O que acontece de bom, nessa produção, é que Kirk Douglas é um Van Gogh contido, a julgar pelos padrões das cinebiografias de Hollywood que, exaltando os "grandes homens", sempre tenderam para o meloso e o piegas. Já que a história de Van Gogh é tão naturalmente tendente à ênfase e à hipérbole, Minnelli a conta com simplicidade, sem excluir a paixão. O cuidado que pôs na cor é um caso à parte: nunca se viu tamanha fidelidade à explosão cromática de Van Gogh em nenhum dos outros filmes.

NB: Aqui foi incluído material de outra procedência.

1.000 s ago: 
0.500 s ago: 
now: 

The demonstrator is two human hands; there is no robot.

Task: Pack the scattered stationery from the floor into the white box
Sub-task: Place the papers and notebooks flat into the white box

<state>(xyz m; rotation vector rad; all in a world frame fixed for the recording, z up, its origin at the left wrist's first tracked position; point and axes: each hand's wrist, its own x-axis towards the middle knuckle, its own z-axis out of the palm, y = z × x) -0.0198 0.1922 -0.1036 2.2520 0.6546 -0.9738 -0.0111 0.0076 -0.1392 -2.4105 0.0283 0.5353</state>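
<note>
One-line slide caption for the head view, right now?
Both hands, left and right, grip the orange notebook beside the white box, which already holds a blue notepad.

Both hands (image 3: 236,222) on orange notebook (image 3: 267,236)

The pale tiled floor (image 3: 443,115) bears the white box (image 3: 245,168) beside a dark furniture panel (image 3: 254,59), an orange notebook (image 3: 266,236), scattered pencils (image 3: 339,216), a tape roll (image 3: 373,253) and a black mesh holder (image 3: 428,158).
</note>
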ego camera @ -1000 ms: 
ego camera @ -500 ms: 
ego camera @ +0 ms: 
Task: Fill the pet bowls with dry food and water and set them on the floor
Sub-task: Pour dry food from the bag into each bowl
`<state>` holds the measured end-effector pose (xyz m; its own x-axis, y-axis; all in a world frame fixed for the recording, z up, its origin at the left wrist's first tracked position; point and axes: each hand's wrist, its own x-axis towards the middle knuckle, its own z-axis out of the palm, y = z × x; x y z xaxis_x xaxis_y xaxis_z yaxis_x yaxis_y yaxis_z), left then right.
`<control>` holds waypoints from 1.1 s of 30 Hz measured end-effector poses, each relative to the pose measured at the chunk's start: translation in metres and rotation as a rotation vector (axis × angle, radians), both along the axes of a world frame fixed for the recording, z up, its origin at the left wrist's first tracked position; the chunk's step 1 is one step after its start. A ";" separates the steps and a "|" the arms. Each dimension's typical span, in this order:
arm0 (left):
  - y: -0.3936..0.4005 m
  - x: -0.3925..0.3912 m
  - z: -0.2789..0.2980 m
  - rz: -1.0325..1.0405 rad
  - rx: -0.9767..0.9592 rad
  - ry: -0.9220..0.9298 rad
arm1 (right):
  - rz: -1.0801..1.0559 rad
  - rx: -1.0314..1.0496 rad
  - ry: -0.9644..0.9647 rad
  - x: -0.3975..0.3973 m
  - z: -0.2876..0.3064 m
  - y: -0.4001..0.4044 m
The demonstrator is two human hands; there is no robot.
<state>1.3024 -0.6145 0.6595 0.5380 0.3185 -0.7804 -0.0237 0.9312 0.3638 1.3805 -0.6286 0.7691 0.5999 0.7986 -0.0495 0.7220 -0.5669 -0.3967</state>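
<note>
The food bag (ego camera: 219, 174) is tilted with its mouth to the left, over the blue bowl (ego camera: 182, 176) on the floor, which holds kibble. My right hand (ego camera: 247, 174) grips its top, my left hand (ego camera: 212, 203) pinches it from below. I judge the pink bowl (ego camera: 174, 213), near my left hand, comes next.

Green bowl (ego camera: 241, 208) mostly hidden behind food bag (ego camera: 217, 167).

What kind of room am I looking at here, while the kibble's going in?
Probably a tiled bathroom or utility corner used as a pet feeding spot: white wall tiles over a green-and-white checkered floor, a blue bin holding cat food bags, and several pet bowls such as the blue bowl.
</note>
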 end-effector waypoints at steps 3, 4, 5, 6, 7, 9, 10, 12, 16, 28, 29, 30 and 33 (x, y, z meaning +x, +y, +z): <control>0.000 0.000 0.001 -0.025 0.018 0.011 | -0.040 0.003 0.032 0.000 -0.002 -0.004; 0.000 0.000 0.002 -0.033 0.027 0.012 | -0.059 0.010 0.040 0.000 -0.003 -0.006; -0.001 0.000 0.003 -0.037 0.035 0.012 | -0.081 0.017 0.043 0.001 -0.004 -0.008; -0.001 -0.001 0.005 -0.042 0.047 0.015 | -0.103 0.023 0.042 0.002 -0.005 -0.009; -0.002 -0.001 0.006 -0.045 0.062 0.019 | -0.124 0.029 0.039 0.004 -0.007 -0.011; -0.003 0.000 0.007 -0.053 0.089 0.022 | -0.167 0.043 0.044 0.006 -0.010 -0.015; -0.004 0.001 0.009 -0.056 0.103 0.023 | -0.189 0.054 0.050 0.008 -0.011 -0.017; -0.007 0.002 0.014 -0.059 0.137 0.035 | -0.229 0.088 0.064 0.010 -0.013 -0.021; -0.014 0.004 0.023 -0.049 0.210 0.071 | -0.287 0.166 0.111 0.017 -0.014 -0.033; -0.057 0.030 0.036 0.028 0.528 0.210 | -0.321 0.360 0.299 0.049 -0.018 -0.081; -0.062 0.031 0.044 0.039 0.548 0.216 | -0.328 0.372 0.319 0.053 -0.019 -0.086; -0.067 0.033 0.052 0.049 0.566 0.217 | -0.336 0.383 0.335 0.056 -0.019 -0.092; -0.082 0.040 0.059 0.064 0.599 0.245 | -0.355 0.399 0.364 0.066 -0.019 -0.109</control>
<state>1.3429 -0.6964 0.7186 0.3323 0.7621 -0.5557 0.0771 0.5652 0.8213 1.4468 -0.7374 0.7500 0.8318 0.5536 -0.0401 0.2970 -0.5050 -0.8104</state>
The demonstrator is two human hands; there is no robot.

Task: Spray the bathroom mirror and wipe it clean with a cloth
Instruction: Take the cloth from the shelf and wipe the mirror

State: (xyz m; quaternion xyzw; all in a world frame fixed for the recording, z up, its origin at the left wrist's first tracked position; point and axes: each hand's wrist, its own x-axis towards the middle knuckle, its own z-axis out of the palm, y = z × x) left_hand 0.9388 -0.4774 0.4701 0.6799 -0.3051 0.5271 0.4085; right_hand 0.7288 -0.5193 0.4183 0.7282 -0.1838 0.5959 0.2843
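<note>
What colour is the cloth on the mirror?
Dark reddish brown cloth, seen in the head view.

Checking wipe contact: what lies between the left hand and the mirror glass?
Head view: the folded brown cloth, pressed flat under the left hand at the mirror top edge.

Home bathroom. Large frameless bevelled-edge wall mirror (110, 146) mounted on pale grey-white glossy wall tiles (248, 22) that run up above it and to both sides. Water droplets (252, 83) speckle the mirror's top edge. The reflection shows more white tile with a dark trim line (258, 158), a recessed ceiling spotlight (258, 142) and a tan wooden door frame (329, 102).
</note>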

O filme é tão bom que o único pecado da produção é falhar no quesito trilha sonora: a música é de Miklos Rosza, que era compositor para épicos bíblicos e faroestes, tinha mão pesada e faz pensar demais na Hollywood tradicional. No resto, não há filme igual a esse, sobre o "fou rou" (o "ruivo louco", como chamavam Vincent pelas ruas da Provença).

 

Quem leu o livro homônimo que deu origem a esse filme? É de Irving Stone, pouca gente se lembra, mas é ótimo, e foi um best seller que fez muito pela divulgação da arte do holandês. Pois, é fielmente seguido. Mas, quem leu a comovente troca de cartas entre Van Gogh e seu irmão, Théo, e também o belíssimo Suicidado pela sociedade, de Antonin Artaud, encontrará razões de sobra para se deleitar com a produção.

 

É indispensável que os fãs de Van Gogh conheçam esse filme muito elevado e pouco concessivo, a despeito de sua aparente concessão às regras comerciais de Hollywood. É muito melhor que o filme de Pialat, e, por um certo pedantismo, certos fãs de Pintura, arte em geral, acham sempre que os filmes europeus seriam mais refinados e cuidadosos em relação a essas coisas. São, mas são também, em geral, presunçosos e, se franceses, particularmente chatos, discursivos e sem emoção.

 

Minnelli não tem medo de emoção alguma, e alguém que o tivesse não poderia filmar a vida de Van Gogh de modo algum. No filme, discutindo com Gauguin, em cenas que levam ao drama conhecido, entende-se que foi um homem de intensidades, de uma grandeza emotiva que primeiro esmagou a ele mesmo, como se fosse literalmente canibalizado por seus grandes sóis vertiginosos. Tratar Van Gogh com dietas cartesianas é um total pecado. Artaud, chegando às glossolalias em seu texto sobre ele, compreendeu-o muito bem.

 

Ele viu aquilo: a Morte na Luz, como, no filme, conta a uma freira de um manicômio, que se deslumbra com a figura da Ceifeira em meio a um campo vibrantemente amarelo de trigo. "Como pode haver Morte em plena beleza, em plena luz?".

 

Van Gogh, homem de mais sentir que falar, não consegue explicar. E o comovente é que é assim que ele morrerá: colhido pela Ceifeira, ardendo em sol e luz. Num final de uma beleza indiscutível. Na mais luminosa tragédia.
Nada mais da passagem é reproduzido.